DR. CROSS: Right. And, also, I think it's important for everybody, whether they're a teen or even an adult, what a lot of people don't realize is that violence and dating violence, whether it's verbal or physical, that it escalates. So, it doesn't usually start with something as horrible as bashing somebody's head in in an elevator. That's not usually how it starts. It usually starts with very little things that sort of get your hair on end and you think that there's something wrong, but you're not quite sure and you put up with it. Then, it escalates a little bit more and then it escalates a little bit more until you're so far in that you don't know how to get out. So, you need to let your teen know that if the hair on the back of their neck stands up, that it's the same sort of thing with anything else. If you get that bad feeling, this is probably a bad situation and the sooner you get out, the easier that it is. It's really important that we tell our teens this. It's really important that they have good relationships when they're in high school. A lot of people think, "Oh, it's high school. It's puppy love. Everybody's jealous. It just happens." But, one of the specifics I found when researching about this was that ¼ of girls who later go on either to be raped or in physically violent relationships or stalked by an intimate partner, ¼ of those girls had had similar experiences of dating violence when they were a teen. So, when they were somewhere between 11 and 17. These types of behavior, if they get used to it in a relationship, they're more likely to tolerate it when they're older and that's definitely not something we want.
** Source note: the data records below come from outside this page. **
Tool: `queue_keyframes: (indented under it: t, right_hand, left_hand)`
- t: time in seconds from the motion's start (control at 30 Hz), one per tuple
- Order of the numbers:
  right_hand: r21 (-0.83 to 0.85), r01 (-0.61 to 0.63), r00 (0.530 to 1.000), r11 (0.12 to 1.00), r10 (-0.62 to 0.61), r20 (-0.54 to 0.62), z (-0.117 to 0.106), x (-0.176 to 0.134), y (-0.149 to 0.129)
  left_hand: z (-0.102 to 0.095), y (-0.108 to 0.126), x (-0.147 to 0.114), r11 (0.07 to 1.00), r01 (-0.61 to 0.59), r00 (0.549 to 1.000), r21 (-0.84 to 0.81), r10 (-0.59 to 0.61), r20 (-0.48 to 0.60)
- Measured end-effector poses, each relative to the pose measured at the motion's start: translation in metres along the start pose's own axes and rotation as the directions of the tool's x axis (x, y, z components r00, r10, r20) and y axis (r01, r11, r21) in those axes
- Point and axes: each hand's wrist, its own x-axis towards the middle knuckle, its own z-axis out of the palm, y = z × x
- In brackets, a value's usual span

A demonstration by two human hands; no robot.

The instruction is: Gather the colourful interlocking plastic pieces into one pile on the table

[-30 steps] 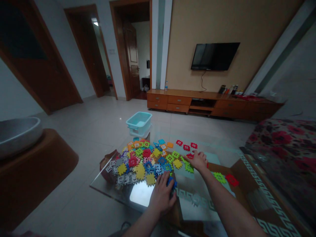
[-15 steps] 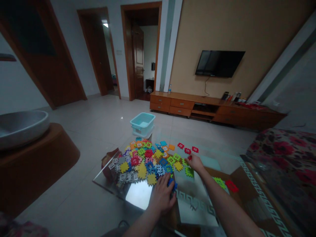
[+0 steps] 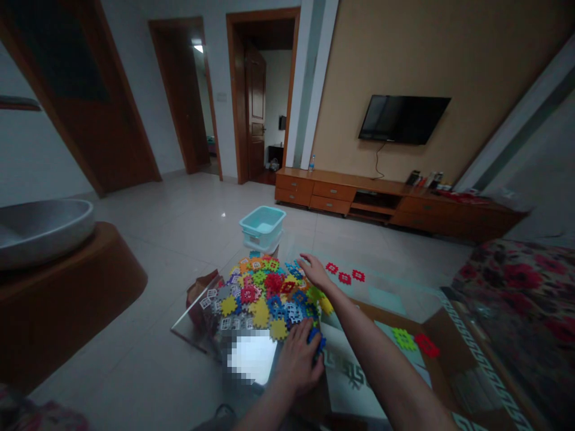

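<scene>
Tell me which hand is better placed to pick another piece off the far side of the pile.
Probably the right hand: it is stretched over the far edge of the pile of pieces, fingers spread. The left hand rests at the near edge on blue pieces.

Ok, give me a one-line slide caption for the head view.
Right hand reaches into a heap of colourful puzzle tiles on a glass table; left hand rests on blue tiles.
</scene>
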Motion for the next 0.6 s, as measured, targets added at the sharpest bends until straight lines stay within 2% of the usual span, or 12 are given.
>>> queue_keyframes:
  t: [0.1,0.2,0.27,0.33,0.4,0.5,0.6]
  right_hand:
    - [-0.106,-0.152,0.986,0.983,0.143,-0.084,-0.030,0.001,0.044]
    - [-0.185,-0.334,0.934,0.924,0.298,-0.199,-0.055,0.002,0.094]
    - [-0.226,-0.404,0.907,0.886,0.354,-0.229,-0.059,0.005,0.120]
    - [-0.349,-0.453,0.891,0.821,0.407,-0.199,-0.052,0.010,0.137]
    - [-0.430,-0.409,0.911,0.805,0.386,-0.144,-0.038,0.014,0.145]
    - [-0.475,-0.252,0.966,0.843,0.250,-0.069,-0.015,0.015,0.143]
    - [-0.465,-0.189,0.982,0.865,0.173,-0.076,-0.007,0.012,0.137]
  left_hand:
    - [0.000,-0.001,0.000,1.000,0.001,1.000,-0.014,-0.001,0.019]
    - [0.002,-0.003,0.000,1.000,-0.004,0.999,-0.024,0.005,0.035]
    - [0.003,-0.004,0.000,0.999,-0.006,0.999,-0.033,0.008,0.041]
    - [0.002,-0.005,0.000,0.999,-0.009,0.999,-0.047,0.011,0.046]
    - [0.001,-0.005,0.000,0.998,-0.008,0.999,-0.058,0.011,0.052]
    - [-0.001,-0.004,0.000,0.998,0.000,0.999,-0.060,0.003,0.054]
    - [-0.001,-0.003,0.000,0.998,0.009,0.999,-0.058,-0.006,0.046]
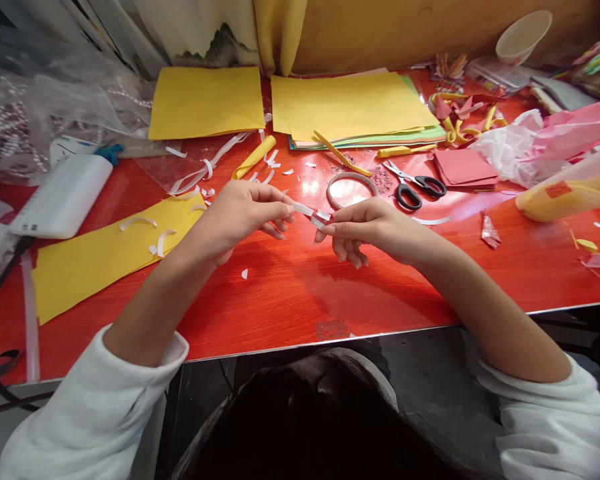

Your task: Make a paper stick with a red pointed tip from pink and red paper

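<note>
Between my two hands, a narrow white paper strip (303, 209) is held above the red table. My left hand (247, 213) pinches its left end between thumb and fingertips. At the other end, my right hand (375, 230) is closed on the strip, which looks folded or looped there; its exact shape is too small to tell. Just behind the right hand lie a roll of tape (333, 193) and black-handled scissors (409, 187). A rolled yellow paper (254, 157) lies beyond my left hand, with small white scraps around it.
Yellow sheets (207, 103) and a paper stack (350, 107) lie along the back. At left are a white power strip (63, 197) and yellow paper (105, 257) with curled scraps. Red paper squares (465, 170), crumpled plastic and a clear cup (565, 187) stand at right.
</note>
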A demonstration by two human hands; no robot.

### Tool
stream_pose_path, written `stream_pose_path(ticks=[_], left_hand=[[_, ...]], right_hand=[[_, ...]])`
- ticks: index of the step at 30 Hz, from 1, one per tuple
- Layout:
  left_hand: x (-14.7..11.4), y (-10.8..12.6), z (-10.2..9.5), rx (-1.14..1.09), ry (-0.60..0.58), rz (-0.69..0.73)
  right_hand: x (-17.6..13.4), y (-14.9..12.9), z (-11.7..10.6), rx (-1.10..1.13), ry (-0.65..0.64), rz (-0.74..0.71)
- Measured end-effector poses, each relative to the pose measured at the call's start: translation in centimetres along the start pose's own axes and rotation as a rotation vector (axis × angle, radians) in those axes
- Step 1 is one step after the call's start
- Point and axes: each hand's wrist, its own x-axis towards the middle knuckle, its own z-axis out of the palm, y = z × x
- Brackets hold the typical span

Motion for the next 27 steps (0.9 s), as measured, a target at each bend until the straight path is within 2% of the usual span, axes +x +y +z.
stream_pose_path(ticks=[6,10,12,15,17,19,22,27], left_hand=[[0.9,-0.8,-1.6,-0.002,0.131,-0.008],[1.5,-1.4,-2.7,0.060,0.257,0.045],[1.5,-1.6,-3.2,0.173,0.356,0.099],[1.3,-1.7,-3.7,0.499,0.496,0.247],[1.1,-1.7,-3.8,0.706,0.548,0.283],[1.1,-2.0,-3.8,0.852,0.577,0.243],[1.4,-2.7,-4.0,0.954,0.575,0.212],[1.9,-3.2,-3.8,0.838,0.498,0.372]], right_hand=[[0.1,0.2,-0.1,0.001,0.008,0.003],[0.2,0.2,-0.1,0.021,0.014,0.018],[0.2,0.2,-0.1,0.022,0.014,0.016],[0.2,0.1,-0.1,0.021,0.015,0.011],[0.2,0.2,-0.1,0.020,0.019,0.011],[0.2,0.2,-0.1,0.020,0.021,0.013],[0.3,0.3,-0.2,0.016,0.012,0.011],[0.3,0.3,-0.1,0.005,-0.009,0.014]])
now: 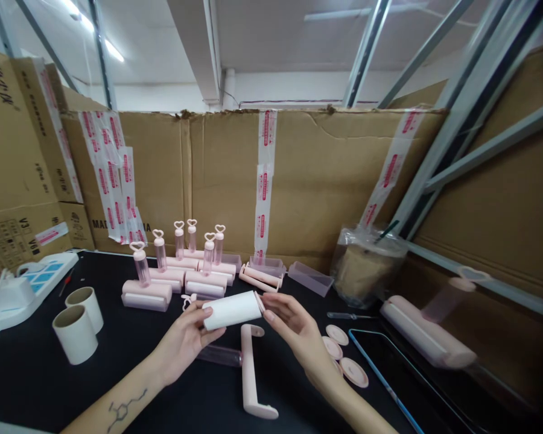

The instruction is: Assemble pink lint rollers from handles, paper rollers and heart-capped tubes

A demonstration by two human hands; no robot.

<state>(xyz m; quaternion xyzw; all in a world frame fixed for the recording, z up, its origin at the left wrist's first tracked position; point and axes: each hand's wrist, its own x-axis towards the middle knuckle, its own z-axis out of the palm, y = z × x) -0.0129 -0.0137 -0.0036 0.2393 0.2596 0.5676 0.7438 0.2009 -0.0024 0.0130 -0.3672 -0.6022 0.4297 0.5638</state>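
Note:
A white paper-like roll (233, 311) lies nearly level above the black tabletop, tilted slightly up to the right. My left hand (190, 325) is closed around its left end. At the roll's right end, the thumb and fingers of my right hand (292, 322) pinch a pink round end cap (259, 302) against it; my fingers partly hide the cap. Below the roll rests a pink roller handle frame (250, 374) with a clear tube (219, 354) pointing left. Several loose pink caps (353, 372) lie beside my right wrist.
Several finished-looking pink rollers (147, 292) with heart-topped handles stand at the back left. Two white rolls (75, 334) stand near a power strip (45, 283). Purple trays (310, 278), a bagged cup (359, 271), a screwdriver (348, 316) and a blue-edged tablet (407, 374) are farther right.

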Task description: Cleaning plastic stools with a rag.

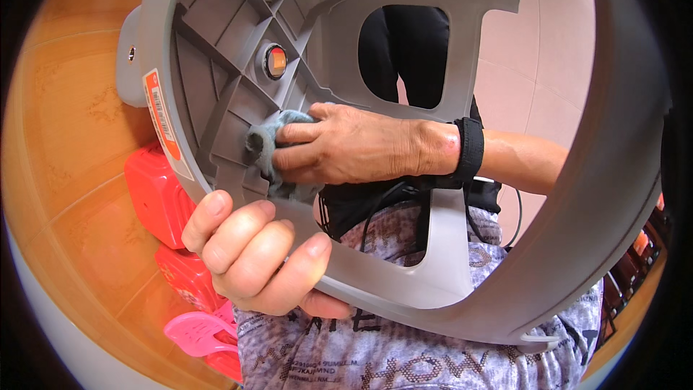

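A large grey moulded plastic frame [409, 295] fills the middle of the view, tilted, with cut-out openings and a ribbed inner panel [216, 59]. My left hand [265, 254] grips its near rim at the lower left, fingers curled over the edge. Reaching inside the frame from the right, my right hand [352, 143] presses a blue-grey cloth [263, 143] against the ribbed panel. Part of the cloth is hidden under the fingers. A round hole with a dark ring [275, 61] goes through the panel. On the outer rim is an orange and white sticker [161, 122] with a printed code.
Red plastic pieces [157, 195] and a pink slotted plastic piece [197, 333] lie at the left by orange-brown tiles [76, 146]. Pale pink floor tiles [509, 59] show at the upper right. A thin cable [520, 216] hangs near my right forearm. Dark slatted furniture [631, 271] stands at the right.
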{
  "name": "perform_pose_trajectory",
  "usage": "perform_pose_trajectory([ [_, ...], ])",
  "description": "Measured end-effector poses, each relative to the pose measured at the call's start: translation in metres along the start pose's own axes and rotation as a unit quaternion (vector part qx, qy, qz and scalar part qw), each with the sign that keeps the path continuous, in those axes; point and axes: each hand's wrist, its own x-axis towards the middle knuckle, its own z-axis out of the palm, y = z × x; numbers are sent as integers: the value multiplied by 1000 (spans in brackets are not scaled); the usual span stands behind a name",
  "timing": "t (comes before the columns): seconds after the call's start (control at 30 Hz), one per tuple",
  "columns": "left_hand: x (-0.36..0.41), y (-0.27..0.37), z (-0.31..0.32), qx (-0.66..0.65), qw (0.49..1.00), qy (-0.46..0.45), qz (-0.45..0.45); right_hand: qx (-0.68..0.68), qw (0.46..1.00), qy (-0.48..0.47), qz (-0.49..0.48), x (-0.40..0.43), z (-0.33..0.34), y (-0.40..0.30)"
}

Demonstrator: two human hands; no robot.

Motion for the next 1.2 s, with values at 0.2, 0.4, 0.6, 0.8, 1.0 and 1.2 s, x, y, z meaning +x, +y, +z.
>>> perform_pose_trajectory([
  [0.2,2,6,12,-9,999,41,9,-8,997,-11,74,-15,18,-2],
  [0.4,4,5,4,6,1000,4,21,117,971,3,210,-37,16,11],
  [0.6,5,13,7,16,1000,8,25,130,912,232,313,-33,-18,23],
  [0.8,11,0,4,-13,999,-26,22,-83,950,178,243,-11,2,24],
  [1.0,12,-9,3,-48,998,-36,9,-79,948,159,265,1,-4,31],
  [1.2,8,-10,4,-39,999,3,5,430,785,171,412,2,-14,48],
])
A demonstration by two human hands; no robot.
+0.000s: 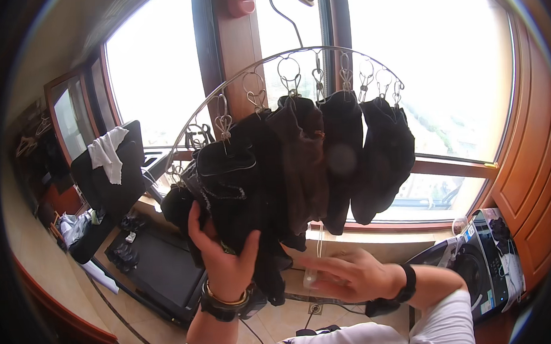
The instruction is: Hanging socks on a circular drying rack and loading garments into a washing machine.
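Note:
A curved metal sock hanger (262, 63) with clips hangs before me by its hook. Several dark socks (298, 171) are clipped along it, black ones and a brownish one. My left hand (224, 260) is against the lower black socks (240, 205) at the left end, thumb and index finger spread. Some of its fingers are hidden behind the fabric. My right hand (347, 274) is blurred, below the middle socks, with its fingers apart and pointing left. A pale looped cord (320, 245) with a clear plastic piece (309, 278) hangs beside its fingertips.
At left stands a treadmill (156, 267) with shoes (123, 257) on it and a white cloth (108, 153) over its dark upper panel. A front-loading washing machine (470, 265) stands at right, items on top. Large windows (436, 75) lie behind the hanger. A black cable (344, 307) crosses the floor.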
MELANIE: Now, you know these segments are short. We don't have a lot of time, but what would you tell a teen who comes to her mother to talk and says, "Mom, my best friend is going through this. I want to help her. What can I do?"

DR. CROSS: Well, the most important thing that you can do is let them talk. So, you let them talk and you want to listen quietly to the whole story. You want to let them know that you're there to help and not to judge. You want to let them know that you're worried about their self-esteem and that you're worried about their happiness and you want to let them know that violence always gets worse. So, you, of course, don't know if your daughter is talking about herself or her friend, but you want to say, "Maybe we should reach out to this friend. Maybe we can call them together. Maybe we can work through this." Then, the CDC actually has wonderful resources. If you Google "CDC" and "dating violence", you find some wonderful resources with hotlines at the bottom and lots of helpful tips. So, I would say that that's another great resource.

MELANIE: It really is and this is definitely something that parents need to be on the lookout for. So, you've got about 30 seconds. Wrap it up for us.

DR. CROSS: I would say that modeling good behavior for our children; always taking the time to talk to them both before they get into a relationship and then while they're in that relationship; that communication—keeping those lines of communication open are really important as a parent; and if you notice that your child isn't acting like they normally are, take some time, pull them aside, find a nice, quiet place to talk and see what's going on with them. Make sure that you're ready to listen and not judge and then let them know that you're there to help them through this.

MELANIE: And, there are resources out there to help a parent help their child if you think your child might be, you know, going through something like dating violence and help them to prevent or recognize it and get help.

This is Melanie Cole. You're listening to Healthy Children right here on RadioMD with our great friends from The American Academy of Pediatrics.

If you missed any of the great information that we're giving, you can listen any time on demand or on the go at RadioMD.com.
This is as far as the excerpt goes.